Operação da PC investiga suposto esquema de contratação de servidores fantasmas em Cuiabá

Os contratos realizados pela Secretaria Municipal de Saúde valeram-se das contratações diretas ocorridas no período da Pandemia de covid-19

(Foto: Ednilson Aguiar/ O Livre)

A Delegacia Especializada de Combate a Corrupção (Deccor) deflagrou na manhã desta terça-feira (3) a operação Chacal, com o objetivo investigar supostos servidores fantasmas, que estariam contratados e recebendo salários e valores referentes a prêmio saúde destinado a função de médico junto ao Hospital Pronto Socorro de Cuiabá.

Na operação são cumpridos mandados de busca e apreensão em endereços de funcionários da Secretaria Municipal de Saúde e de pessoas suspeitas de receberem valores do município como se estivessem atuando como médicos junto ao HPMC Cuiabá.

A princípio, os suspeitos responderão pelos crimes de peculato, associação criminosa e inserção de dados falsos no sistema.

Segundo a Polícia Civil, a investigação teve início em 2021 e constatou que servidores da Secretaria Municipal de Saúde de Cuiabá, valendo-se de contratações diretas ocorridas no período da Pandemia de covid-19, passaram a cadastrar no sistema interno de admissão da secretaria “servidores fantasmas” como se estivessem exercendo as funções de médicos no HPMC, contudo nenhum dos suspeitos eram formados em medicina ou possuíam registro no Conselho Regional de Medicina (CRM).

Até o momento, a Deccor já constatou que seis suspeitos recebem salários e valores referentes a prêmio saúde de maneira irregular, como se fossem médicos. A partir deste momento a investigação policial transcorre no sentido de identificar a participação de demais servidores públicos municipais  e “médicos fantasmas” no esquema.

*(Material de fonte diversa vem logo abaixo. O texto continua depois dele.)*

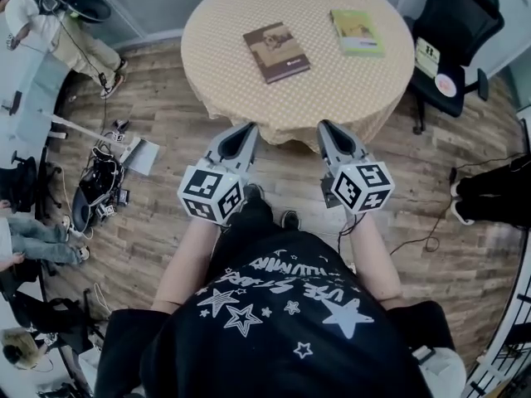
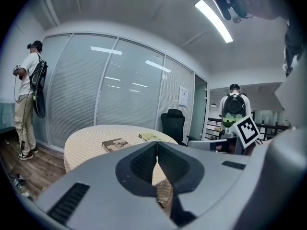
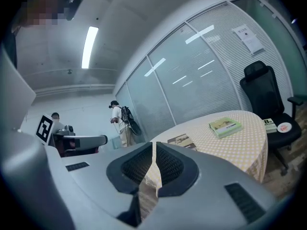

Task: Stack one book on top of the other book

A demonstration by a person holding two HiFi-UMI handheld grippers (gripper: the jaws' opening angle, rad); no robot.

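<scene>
The left claw (image 1: 249, 128) is held shut with nothing in it (in the left gripper view its dark pads are seen meeting along a single seam). The right claw (image 1: 325, 124) is likewise closed and empty, and only a hairline slit is left between its pads. Both claws are held side by side above the wooden floor (image 1: 166, 181). They are angled slightly toward each other and pointed at the round desk (image 1: 315, 89), whose near edge lies just ahead of their tips. The desk is covered with a pale yellow checked cloth.

Two books are laid flat on the desk, well apart from each other (neither is stacked on the other), and neither is touched by a claw. The brown book (image 1: 276, 52) is found ahead of both claws. It lies a little left of the line along which the left claw points and a little right of the right claw's line. The green book (image 1: 357, 31) is found ahead of the right claw and further to its right, deeper in on the desk than the brown one.

A black office chair (image 1: 452, 23) is seen beyond the desk, off to the right of the right claw. A person with a backpack (image 2: 31, 99) is seen far to the left of the left claw, beside a glass wall. A marker cube (image 1: 211, 193) is carried behind each claw, close to the forearms.
</scene>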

O que disse a Secretaria Municipal de Saúde?

Em nota, a Secretaria Municipal de Saúde informou que em 2020 tomou conhecimento de uma suposta irregularidade que foi investigada e as pessoas responsáveis, exoneradas.

Depois, foram identificados outros três servidores na mesma situação de irregularidade e que também foram desligados da rede.

Confira a íntegra da nota:

Em relação à investigação da Polícia Judiciária Civil na manhã desta terça-feira (3), a Secretaria Municipal de Saúde-SMS informa:

-Em junho de 2020 a Coordenadoria de Gestão de pessoas da SMS identificou uma suspeita de irregularidade. Foi realizada uma investigação administrativa minuciosa, onde constatou-se que três servidores não possuíam registro perante o Conselho Federal de Medicina;

-Os servidores foram exonerados no sistema da folha de pagamento da SMS e a situação foi denunciada à Delegacia Especializada de Combate à Corrupção por meio do Ofício 590/2020/GAB/SMS, protocolado em 20/08/2020, a pedido do então secretário municipal de Saúde, Luiz Antônio Possas de Carvalho;

-Posteriormente, a investigação da SMS identificou outros três servidores na mesma situação e protocolou uma nova denúncia à Delegacia Especializada de Combate à Corrupção, por meio do Ofício 626/2020/GAB/SMS, protocolado em 28/08/2020.

– A Secretaria Municipal de Saúde informa que mantém-se à disposição das autoridades na apuração de qualquer irregularidade apontada, mantendo a lisura e a responsabilidade na administração pública.

– Por determinação do prefeito de Cuiabá, Emanuel Pinheiro, a Controladoria Geral do Município (CGM) realiza auditoria nas folhas de pagamento do Executivo.”